Please give again, word for word, the lines that lie between the start of the listing below and the line with "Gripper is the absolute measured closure", both included.

** Data shown follows **

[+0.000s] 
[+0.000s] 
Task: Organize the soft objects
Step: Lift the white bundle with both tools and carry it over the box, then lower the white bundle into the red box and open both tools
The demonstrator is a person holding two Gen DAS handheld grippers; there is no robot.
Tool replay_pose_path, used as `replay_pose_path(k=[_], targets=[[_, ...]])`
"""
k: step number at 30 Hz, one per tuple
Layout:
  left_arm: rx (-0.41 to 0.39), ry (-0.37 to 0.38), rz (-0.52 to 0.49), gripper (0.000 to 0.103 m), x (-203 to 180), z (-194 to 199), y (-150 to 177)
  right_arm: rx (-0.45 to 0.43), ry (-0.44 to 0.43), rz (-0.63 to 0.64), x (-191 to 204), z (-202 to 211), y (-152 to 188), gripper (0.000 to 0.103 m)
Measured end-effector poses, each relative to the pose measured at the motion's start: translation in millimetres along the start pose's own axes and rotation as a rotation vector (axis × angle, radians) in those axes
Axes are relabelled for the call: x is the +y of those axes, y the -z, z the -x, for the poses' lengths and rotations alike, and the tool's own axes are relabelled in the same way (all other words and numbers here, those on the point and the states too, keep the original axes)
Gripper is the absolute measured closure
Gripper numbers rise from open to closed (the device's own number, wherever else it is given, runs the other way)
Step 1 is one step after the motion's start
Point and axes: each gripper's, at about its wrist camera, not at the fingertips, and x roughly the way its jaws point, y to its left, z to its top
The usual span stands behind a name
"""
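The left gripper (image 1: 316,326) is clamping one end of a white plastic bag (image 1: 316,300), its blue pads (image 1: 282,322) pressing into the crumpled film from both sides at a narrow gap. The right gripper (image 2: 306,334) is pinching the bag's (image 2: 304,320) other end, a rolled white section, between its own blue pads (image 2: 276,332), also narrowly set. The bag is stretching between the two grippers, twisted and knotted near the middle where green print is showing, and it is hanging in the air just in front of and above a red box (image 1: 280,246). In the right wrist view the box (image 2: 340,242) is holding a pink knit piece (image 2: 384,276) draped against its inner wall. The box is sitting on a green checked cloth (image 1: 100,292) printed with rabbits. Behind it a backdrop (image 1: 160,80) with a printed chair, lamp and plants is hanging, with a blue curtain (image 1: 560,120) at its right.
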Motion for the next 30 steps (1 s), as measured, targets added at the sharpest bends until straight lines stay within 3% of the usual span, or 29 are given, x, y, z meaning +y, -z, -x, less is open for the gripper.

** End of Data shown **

Exercise response
[+0.000s] 
[+0.000s] 
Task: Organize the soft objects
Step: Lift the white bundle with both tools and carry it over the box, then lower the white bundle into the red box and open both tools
The demonstrator is a person holding two Gen DAS handheld grippers; there is no robot.
Tool replay_pose_path, used as `replay_pose_path(k=[_], targets=[[_, ...]])`
"""
k: step number at 30 Hz, one per tuple
Layout:
  left_arm: rx (-0.41 to 0.39), ry (-0.37 to 0.38), rz (-0.52 to 0.49), gripper (0.000 to 0.103 m), x (-203 to 180), z (-194 to 199), y (-150 to 177)
  right_arm: rx (-0.45 to 0.43), ry (-0.44 to 0.43), rz (-0.63 to 0.64), x (-191 to 204), z (-202 to 211), y (-152 to 188), gripper (0.000 to 0.103 m)
Measured end-effector poses, each relative to the pose measured at the motion's start: translation in millimetres along the start pose's own axes and rotation as a rotation vector (axis × angle, radians) in those axes
Axes are relabelled for the call: x is the +y of those axes, y the -z, z the -x, for the poses' lengths and rotations alike, and the tool's own axes are relabelled in the same way (all other words and numbers here, those on the point and the states too, keep the original axes)
Gripper is the absolute measured closure

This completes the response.